= Karachi Province movement =

Pakistani province movement

A map of Karachi Division, the proposed area to be made into a separate province.

The Karachi Province movement is the movement and proposal to create a new province in Pakistan by carving out the area of Karachi, the largest city in Pakistan and the current provincial capital of Sindh province. This movement has largely been spearheaded by the Muttahida Qaumi Movement (MQM), while the proposal is heavily opposed by the Pakistan People's Party (PPP). Several minor parties and movements have also supported making Karachi a province. Alternate versions of the proposal have called for making Karachi a federal territory of Pakistan.

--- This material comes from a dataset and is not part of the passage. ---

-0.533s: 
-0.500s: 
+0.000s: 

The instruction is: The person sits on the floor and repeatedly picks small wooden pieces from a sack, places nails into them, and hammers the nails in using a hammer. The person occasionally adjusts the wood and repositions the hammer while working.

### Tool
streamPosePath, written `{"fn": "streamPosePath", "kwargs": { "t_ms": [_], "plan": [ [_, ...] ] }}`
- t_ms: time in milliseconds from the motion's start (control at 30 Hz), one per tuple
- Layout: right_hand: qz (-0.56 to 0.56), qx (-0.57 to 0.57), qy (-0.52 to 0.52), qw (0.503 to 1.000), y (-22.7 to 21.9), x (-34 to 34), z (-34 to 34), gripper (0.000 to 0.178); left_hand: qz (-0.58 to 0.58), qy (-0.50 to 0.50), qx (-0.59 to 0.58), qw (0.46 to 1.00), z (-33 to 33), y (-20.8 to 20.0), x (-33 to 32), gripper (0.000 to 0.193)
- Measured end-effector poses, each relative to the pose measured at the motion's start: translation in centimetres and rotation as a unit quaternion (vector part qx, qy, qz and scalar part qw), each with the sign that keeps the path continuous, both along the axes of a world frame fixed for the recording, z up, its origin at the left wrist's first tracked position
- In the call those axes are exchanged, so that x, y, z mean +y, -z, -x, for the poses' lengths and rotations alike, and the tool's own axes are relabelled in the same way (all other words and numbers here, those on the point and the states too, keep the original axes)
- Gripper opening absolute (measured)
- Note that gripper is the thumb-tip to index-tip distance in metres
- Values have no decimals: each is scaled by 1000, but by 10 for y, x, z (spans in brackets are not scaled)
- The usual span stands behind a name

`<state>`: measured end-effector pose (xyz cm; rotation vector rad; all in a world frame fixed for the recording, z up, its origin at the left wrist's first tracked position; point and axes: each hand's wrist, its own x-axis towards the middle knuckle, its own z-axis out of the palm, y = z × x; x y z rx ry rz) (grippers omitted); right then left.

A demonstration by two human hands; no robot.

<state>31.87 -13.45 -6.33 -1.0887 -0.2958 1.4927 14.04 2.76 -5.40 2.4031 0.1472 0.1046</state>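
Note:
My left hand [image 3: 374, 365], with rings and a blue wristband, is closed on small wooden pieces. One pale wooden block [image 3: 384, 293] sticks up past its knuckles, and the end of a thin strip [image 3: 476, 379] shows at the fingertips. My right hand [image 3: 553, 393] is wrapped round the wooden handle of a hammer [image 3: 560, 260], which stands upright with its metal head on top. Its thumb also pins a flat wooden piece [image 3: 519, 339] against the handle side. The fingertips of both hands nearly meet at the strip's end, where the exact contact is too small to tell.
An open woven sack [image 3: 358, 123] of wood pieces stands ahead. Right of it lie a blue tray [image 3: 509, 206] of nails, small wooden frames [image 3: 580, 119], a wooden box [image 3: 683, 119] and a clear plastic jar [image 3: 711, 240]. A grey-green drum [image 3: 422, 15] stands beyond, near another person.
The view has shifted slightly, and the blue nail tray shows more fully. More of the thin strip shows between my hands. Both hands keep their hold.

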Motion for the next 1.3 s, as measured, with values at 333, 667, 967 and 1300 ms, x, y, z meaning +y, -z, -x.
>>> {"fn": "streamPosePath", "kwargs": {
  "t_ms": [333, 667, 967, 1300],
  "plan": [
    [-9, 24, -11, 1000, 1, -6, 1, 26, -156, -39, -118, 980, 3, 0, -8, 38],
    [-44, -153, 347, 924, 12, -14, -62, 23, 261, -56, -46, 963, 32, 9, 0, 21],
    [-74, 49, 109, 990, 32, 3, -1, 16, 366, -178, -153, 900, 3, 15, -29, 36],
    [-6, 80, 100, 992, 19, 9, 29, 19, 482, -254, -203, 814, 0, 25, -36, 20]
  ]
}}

Karachi is the former capital of Pakistan, and a megacity with distinct ethnolinguistic and demographic features compared to the rest of Sindh. Karachi is the only division of Sindh with an Urdu-speaking majority; 50.7% of its population is Urdu-speaking and 11.1% is Sindhi-speaking, (Note: Per data from the 2023 Pakistani census.) making it a Sindhi-minority provincial capital of a Sindhi-majority province. Karachi generates around 12-15% of Pakistan's GDP and contributes 55% of federal tax revenue. Karachi also contributes almost 96% of taxes collected in Sindh province as well.

A map of the literacy rate of Sindh's districts as of 2023.

Karachi's districts also have the highest literacy rates in Sindh, while Sindh's literacy rate lags well below the national literacy rate of 60.7%.